6 Reasons Why 2020 Could Be The Best Year In Bitcoin’s History
Bitcoin’s future is perhaps one of the most widely discussed topics in the crypto community. It has been pronounced “dead” exactly 371 times according to popular resource Bitcoin Obituaries. However, the world’s largest cryptocurrency has survived every attempt to be dethroned and continues to grow after each down cycle. Leaving behind the technical aspects, here are 6 possible reasons why the future of Bitcoin is bright and why 2020 might be shaping up as a very good year.
One of the most anticipated events will be taking place on May 17th, 2020 – its halving. Following this event, the rewards that miners get for adding blocks to the network will be slashed in half, hence reducing the overall supply of bitcoins.
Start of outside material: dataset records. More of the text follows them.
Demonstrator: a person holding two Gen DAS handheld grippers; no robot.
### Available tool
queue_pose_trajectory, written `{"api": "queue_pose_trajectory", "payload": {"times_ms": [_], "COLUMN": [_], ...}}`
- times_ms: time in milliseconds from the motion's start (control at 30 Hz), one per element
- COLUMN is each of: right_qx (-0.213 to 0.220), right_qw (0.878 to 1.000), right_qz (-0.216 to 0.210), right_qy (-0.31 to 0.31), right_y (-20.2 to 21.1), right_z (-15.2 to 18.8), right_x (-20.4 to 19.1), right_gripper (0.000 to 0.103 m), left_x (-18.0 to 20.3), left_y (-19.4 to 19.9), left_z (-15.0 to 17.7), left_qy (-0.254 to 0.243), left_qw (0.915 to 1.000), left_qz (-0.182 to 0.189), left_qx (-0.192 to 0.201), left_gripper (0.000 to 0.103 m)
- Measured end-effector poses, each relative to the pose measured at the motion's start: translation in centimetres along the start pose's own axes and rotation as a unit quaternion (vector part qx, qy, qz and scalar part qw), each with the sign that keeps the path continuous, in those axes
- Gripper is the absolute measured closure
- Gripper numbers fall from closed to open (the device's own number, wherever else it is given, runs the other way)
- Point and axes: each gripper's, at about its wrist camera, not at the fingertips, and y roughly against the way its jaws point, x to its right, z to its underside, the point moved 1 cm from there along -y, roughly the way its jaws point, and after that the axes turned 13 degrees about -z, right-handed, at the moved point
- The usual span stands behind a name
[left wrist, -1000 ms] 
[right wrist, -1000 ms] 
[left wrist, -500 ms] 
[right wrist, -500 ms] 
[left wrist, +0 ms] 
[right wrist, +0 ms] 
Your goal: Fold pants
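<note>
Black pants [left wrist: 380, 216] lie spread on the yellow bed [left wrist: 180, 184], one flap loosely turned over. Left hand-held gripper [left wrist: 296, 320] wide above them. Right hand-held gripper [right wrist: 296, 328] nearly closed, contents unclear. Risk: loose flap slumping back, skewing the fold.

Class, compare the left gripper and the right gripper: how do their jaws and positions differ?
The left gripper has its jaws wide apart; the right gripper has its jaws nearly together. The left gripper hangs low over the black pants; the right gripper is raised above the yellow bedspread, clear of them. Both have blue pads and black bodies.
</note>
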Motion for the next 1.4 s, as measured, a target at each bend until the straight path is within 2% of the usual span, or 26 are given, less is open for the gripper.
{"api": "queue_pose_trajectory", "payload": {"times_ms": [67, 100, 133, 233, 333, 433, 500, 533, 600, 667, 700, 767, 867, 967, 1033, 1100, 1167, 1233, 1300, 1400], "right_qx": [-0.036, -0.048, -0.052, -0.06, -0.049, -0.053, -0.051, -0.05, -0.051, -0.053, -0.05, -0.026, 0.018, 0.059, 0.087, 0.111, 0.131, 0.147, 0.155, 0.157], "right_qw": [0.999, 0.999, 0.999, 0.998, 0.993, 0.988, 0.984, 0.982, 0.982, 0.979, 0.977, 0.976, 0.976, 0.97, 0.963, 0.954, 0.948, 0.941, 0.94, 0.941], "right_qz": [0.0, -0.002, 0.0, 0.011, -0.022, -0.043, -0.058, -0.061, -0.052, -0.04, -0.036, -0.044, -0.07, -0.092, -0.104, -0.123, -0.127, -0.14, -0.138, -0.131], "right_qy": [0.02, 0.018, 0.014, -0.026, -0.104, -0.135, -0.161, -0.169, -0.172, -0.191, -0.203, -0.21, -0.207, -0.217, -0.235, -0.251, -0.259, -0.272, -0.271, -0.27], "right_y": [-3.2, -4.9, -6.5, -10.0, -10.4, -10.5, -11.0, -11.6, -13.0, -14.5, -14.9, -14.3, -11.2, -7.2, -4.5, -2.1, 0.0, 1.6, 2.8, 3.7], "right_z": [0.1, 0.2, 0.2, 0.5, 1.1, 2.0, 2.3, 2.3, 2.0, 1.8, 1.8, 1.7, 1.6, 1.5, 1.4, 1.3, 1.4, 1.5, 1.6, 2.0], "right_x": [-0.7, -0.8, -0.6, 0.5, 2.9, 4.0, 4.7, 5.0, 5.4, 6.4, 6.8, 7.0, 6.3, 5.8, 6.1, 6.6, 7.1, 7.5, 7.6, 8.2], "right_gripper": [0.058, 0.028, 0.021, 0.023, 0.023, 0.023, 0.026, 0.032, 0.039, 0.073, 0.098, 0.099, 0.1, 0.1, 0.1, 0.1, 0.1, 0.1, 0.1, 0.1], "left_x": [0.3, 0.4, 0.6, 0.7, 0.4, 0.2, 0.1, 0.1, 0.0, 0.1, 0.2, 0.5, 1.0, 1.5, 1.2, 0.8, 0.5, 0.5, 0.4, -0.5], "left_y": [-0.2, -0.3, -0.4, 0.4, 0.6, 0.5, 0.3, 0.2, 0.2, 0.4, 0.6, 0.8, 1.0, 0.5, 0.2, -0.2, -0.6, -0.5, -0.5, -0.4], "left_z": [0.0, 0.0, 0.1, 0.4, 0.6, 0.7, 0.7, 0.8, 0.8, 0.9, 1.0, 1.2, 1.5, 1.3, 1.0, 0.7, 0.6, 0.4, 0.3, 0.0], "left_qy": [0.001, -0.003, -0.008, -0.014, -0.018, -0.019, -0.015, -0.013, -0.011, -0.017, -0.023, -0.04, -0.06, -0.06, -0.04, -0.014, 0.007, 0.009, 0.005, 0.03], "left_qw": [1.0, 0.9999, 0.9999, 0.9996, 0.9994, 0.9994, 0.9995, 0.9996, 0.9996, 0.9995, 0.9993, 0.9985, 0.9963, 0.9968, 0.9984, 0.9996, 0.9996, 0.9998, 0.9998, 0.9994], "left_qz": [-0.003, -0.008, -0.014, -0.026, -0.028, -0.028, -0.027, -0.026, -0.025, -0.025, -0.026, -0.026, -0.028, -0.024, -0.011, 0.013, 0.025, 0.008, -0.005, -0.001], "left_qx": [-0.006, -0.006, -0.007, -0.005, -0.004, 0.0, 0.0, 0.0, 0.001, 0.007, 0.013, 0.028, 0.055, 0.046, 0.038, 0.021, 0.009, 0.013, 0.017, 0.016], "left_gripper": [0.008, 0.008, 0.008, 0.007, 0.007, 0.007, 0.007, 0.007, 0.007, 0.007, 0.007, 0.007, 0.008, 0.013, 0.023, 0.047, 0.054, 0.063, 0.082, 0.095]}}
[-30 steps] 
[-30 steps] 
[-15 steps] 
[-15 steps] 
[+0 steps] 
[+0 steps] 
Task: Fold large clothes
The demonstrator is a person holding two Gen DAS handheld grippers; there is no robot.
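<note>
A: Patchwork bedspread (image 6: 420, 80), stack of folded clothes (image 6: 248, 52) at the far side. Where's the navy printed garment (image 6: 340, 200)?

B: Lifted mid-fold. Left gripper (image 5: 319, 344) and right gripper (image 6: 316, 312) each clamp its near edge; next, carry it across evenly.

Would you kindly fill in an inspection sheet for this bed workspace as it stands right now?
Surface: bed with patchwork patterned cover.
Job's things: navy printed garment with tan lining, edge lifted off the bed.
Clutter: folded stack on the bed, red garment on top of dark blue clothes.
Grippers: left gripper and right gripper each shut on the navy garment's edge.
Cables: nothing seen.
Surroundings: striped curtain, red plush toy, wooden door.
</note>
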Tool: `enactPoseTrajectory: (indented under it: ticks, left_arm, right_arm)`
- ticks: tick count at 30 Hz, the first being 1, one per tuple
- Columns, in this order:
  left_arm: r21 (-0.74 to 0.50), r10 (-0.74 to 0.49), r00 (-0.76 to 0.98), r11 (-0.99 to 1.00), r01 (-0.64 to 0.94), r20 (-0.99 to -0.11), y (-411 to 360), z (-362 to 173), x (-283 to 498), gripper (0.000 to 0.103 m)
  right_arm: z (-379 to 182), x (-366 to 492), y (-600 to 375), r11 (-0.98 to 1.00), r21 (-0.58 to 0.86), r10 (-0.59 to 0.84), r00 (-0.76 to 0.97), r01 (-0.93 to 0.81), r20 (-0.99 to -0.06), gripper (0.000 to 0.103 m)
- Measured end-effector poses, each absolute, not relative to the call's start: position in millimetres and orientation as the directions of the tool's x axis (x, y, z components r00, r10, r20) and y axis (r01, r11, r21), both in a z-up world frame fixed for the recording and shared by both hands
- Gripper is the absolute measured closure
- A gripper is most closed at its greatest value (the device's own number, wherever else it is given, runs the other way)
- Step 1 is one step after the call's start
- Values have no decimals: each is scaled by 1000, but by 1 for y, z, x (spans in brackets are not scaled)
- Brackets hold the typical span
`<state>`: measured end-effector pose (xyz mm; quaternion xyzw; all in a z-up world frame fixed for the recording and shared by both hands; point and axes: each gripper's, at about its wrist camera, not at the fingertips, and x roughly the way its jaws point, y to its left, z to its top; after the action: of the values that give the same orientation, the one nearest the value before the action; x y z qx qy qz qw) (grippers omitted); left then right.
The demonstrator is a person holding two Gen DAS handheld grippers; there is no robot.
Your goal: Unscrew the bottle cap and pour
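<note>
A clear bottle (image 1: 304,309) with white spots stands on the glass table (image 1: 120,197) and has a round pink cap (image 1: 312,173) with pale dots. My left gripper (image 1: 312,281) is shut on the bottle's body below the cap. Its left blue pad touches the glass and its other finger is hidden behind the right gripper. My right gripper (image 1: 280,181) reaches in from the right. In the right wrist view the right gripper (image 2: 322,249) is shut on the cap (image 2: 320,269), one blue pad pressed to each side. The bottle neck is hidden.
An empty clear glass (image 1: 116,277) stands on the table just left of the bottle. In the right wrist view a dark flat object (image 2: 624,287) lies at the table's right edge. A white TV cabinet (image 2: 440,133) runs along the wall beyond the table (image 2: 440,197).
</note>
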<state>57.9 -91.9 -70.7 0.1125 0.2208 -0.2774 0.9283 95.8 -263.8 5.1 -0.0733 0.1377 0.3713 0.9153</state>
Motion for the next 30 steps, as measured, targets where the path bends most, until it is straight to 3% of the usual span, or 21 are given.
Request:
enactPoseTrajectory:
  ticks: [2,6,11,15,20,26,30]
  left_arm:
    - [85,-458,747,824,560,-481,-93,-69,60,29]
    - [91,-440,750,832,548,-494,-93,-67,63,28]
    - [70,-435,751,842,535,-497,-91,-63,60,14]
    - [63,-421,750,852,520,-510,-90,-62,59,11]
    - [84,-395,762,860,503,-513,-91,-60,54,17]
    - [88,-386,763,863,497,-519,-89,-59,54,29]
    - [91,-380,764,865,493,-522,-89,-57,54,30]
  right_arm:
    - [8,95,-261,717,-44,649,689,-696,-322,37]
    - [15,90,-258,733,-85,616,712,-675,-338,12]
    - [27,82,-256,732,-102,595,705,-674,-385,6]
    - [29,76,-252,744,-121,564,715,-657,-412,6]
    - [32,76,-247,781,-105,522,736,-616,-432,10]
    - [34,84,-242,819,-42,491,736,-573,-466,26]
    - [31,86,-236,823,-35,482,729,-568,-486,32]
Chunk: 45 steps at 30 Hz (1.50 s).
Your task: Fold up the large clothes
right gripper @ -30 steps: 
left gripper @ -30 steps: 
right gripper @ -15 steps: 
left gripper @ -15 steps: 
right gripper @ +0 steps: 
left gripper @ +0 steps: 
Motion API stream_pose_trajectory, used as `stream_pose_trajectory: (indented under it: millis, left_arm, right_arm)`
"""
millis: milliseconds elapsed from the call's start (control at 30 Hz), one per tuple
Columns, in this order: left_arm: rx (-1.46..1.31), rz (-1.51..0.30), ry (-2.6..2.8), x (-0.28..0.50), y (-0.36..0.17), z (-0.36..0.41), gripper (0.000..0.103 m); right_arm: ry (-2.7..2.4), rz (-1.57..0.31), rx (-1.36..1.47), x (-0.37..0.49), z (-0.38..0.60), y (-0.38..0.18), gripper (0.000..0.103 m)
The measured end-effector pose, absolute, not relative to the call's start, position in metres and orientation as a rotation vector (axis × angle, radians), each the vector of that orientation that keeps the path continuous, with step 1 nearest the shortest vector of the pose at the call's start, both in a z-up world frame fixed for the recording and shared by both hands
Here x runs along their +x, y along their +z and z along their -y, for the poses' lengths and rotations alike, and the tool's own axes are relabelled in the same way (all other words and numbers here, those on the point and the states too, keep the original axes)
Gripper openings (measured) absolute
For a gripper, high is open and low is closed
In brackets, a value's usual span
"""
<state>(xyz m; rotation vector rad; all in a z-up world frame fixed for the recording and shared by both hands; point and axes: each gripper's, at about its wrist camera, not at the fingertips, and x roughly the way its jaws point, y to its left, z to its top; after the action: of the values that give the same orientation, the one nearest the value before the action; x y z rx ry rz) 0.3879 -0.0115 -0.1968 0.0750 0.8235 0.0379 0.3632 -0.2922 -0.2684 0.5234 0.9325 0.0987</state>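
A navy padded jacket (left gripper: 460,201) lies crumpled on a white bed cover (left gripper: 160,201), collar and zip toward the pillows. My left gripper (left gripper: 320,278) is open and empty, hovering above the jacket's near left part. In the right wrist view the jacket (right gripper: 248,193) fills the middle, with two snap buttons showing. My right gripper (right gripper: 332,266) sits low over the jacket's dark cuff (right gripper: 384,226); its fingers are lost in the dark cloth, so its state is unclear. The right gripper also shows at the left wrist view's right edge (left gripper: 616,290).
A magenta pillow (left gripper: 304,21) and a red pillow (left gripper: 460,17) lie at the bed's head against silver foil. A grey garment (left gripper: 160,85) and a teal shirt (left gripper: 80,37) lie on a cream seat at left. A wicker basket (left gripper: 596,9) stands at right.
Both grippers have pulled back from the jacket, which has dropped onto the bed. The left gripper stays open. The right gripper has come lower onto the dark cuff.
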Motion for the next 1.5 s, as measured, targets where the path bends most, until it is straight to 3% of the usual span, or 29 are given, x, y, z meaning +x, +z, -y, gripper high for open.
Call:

This will be the third halving event in Bitcoin’s relatively brief history.
The first one cut the reward for a solved block from 50 BTC to 25 BTC back in 2012. The second one took place in June 2016 and cut the rewards down to 12.5 BTC. Naturally, the one that’s upcoming will see the block rewards reduced to 6.25 BTC per block.
As Cryptopotato reported on the matter, after each halving, the price of Bitcoin has increased substantially. This is not unexpected as basic economic principles stipulate that when the supply of an asset reduces while the demand for it remains the same or increases, its price needs to go up.
Traditional markets are going through rather tumultuous last few weeks and an interesting comparison has arisen. Gold, the ultimate hedge for the stock market, has been significantly rising and Bitcoin is not far behind. In fact, many proponents and industry experts already touted the virtual currency a “safe haven” for the declining traditional markets.
Facebook’s own cryptocurrency which is supposedly coming out in 2020, has given the community a lot to talk about with some controversial aspects. However, it brought a lot of attention to Bitcoin and cryptocurrencies as a whole and even though it differs considerably from Bitcoin, the mass media was shown that cryptocurrencies are here to stay.
More importantly, Libra got the attention of regulators. We saw a couple of congressional debates held on the matter in the US. Furthermore, even the head of the UK’s Treasury said that they don’t intend to stop Libra, and blockchain technology in general, giving perhaps further merit to the notion.
Hyperinflation is a major threat to many countries with Venezuela and Iran serving as prime examples in the last few years. While Bitcoin is far from being mass-adopted, cryptocurrencies may be the way out for some countries who are looking for a solution to their economic issues.
One thing that has to be noted about Bitcoin, in particular, is that it has a pre-programmed inflation rate which can’t differ. It’s 3.74% per annum and it can’t change, unlike inflation in traditional fiat markets.
As mentioned before, Bitcoin has a long way to go to before reaching mass adoption. However, news from New Zealand shouts a positive headstart towards adoption. The fact that the country allows employers to pay salaries in Bitcoin and that they will be treated under the same regulatory taxation framework speaks a lot. Moreover, we can also see that there are quite a few marquee companies getting involved in the space, including, as mentioned above, Facebook, Overstock, Twitter, and many more.
Because of its first-of-a-kind protocol, only 21,000,000 BTC will ever be mined and will be in existence. Since it’s not limitless, it shows similarity with silver and gold as they have a limited supply as well, even though it’s unknown how much exactly. While potentially similar, Bitcoin can be transferred digitally with the clicks of a few buttons. In a digital world, this could be the biggest bright outcome of them all.
Moreover, as reported by Cryptopotato, Bitcoin is expected to eventually catch up with Gold and Silver in terms of its stock-to-flow ratio, potentially sending its price much higher as well.